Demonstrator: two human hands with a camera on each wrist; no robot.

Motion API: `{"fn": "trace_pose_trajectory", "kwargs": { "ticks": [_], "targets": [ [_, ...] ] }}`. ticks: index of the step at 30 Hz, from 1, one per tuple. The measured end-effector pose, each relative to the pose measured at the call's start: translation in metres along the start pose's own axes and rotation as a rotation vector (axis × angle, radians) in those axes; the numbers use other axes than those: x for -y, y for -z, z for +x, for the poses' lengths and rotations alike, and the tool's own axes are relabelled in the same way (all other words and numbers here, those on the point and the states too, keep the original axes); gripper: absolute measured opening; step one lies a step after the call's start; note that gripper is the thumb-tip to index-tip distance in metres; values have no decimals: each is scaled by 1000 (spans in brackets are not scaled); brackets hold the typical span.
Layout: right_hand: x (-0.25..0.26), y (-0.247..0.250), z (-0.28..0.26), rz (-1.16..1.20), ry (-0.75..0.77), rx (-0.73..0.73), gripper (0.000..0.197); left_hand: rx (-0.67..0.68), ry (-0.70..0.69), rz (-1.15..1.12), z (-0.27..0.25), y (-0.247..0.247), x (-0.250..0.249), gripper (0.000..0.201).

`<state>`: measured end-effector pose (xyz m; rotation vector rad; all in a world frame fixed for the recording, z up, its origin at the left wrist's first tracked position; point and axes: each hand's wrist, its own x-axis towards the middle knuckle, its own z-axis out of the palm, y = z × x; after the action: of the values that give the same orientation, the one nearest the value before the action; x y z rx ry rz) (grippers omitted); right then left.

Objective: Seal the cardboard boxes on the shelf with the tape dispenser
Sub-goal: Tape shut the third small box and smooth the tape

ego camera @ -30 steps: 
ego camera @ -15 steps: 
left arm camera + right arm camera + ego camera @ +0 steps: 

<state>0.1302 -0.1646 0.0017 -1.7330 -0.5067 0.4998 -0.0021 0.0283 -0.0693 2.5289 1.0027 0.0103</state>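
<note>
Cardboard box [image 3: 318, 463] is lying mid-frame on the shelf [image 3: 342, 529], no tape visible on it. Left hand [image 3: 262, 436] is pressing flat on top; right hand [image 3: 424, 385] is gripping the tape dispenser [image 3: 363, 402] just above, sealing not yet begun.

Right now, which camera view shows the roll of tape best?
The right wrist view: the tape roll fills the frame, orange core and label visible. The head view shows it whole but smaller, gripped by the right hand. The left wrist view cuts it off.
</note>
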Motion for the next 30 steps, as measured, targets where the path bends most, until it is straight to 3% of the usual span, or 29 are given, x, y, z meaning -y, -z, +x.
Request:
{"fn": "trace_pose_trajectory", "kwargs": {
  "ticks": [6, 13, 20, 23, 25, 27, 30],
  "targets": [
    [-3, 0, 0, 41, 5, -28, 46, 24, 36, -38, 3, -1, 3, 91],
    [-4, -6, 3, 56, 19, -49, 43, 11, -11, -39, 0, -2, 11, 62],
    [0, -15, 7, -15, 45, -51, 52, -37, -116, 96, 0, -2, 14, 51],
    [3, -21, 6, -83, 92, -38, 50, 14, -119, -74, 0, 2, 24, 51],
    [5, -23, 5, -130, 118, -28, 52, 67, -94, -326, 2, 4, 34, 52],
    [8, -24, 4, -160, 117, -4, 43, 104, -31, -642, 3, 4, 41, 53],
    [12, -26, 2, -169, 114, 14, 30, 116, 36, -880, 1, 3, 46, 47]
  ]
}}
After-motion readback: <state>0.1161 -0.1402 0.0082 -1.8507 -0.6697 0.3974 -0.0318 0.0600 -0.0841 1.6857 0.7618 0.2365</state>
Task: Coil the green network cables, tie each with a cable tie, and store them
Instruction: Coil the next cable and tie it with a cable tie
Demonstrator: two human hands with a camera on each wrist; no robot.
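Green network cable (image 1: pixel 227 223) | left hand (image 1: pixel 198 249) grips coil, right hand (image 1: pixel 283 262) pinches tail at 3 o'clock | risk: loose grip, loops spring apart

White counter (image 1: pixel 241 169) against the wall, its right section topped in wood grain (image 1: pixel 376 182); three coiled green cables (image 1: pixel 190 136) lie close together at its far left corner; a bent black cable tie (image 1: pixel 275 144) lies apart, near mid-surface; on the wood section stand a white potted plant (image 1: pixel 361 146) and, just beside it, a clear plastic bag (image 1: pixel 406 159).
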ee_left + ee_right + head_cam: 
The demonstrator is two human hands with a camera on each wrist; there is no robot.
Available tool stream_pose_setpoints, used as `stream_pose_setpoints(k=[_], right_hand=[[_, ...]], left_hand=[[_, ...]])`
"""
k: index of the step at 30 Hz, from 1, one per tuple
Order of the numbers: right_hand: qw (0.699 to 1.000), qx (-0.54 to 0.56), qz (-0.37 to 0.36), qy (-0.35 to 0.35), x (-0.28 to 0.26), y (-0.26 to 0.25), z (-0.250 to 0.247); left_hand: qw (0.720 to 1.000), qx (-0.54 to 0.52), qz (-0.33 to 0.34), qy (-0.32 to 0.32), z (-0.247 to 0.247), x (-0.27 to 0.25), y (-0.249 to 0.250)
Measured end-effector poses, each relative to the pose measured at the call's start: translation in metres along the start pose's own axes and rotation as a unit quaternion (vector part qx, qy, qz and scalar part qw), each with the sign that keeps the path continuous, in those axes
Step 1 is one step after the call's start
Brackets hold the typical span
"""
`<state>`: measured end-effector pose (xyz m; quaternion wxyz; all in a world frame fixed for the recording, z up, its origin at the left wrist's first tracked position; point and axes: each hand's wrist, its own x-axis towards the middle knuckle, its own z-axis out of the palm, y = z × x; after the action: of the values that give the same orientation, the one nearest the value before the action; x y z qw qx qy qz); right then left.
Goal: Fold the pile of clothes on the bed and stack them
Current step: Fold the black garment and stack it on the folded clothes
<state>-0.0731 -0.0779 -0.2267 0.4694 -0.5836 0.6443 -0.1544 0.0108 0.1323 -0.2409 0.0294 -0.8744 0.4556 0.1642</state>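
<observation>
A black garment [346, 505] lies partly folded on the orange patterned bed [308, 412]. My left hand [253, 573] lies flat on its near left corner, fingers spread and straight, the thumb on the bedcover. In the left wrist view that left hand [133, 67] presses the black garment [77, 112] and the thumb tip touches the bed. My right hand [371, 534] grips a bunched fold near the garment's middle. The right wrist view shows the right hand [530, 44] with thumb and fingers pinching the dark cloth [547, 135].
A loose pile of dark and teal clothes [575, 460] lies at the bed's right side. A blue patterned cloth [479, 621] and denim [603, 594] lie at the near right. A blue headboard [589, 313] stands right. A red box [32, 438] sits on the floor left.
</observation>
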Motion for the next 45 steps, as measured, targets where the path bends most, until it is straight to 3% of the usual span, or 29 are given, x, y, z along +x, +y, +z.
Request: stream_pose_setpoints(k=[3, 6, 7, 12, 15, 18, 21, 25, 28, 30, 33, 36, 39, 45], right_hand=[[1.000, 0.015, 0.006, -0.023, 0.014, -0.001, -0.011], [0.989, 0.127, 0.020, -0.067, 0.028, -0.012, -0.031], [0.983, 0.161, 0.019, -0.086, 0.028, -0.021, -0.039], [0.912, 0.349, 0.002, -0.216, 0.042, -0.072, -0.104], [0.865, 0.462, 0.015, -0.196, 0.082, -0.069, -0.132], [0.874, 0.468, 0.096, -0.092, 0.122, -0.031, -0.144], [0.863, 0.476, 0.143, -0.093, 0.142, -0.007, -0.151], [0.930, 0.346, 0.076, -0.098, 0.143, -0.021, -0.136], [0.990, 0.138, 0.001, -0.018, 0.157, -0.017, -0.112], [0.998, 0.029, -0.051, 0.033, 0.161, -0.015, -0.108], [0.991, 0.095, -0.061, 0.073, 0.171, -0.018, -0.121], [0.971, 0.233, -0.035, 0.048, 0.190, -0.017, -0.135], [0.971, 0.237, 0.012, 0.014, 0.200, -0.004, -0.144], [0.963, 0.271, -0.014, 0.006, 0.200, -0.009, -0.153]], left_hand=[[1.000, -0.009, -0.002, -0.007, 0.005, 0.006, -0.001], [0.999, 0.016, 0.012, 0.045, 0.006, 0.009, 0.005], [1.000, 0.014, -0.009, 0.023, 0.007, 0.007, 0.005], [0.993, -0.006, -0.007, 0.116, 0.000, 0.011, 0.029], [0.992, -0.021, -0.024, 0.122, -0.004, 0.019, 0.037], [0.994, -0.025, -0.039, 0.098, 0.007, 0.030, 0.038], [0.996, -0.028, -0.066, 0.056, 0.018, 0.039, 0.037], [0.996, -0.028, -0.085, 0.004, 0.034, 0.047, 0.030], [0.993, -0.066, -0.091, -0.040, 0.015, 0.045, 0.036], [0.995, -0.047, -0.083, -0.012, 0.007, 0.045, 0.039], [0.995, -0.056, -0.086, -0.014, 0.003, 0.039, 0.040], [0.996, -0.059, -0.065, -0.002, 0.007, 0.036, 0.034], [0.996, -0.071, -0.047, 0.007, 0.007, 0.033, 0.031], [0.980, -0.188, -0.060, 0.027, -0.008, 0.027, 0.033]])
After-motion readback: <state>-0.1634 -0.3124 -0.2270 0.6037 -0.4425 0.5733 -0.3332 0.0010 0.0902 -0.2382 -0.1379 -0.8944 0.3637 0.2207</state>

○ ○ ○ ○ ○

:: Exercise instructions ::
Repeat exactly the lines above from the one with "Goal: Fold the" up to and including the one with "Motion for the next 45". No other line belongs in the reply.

:: Response area ::
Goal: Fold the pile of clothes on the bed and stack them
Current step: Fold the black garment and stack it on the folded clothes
<state>-0.0731 -0.0779 -0.2267 0.4694 -0.5836 0.6443 -0.1544 0.0108 0.1323 -0.2409 0.0294 -0.8744 0.4556 0.1642</state>
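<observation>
A black garment [346, 505] lies partly folded on the orange patterned bed [308, 412]. My left hand [253, 573] lies flat on its near left corner, fingers spread and straight, the thumb on the bedcover. In the left wrist view that left hand [133, 67] presses the black garment [77, 112] and the thumb tip touches the bed. My right hand [371, 534] grips a bunched fold near the garment's middle. The right wrist view shows the right hand [530, 44] with thumb and fingers pinching the dark cloth [547, 135].
A loose pile of dark and teal clothes [575, 460] lies at the bed's right side. A blue patterned cloth [479, 621] and denim [603, 594] lie at the near right. A blue headboard [589, 313] stands right. A red box [32, 438] sits on the floor left.
</observation>
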Motion for the next 45 steps, as measured, targets where the path bends most, until it is straight to 3% of the usual span, or 29 are given, x, y, z along +x, +y, +z.

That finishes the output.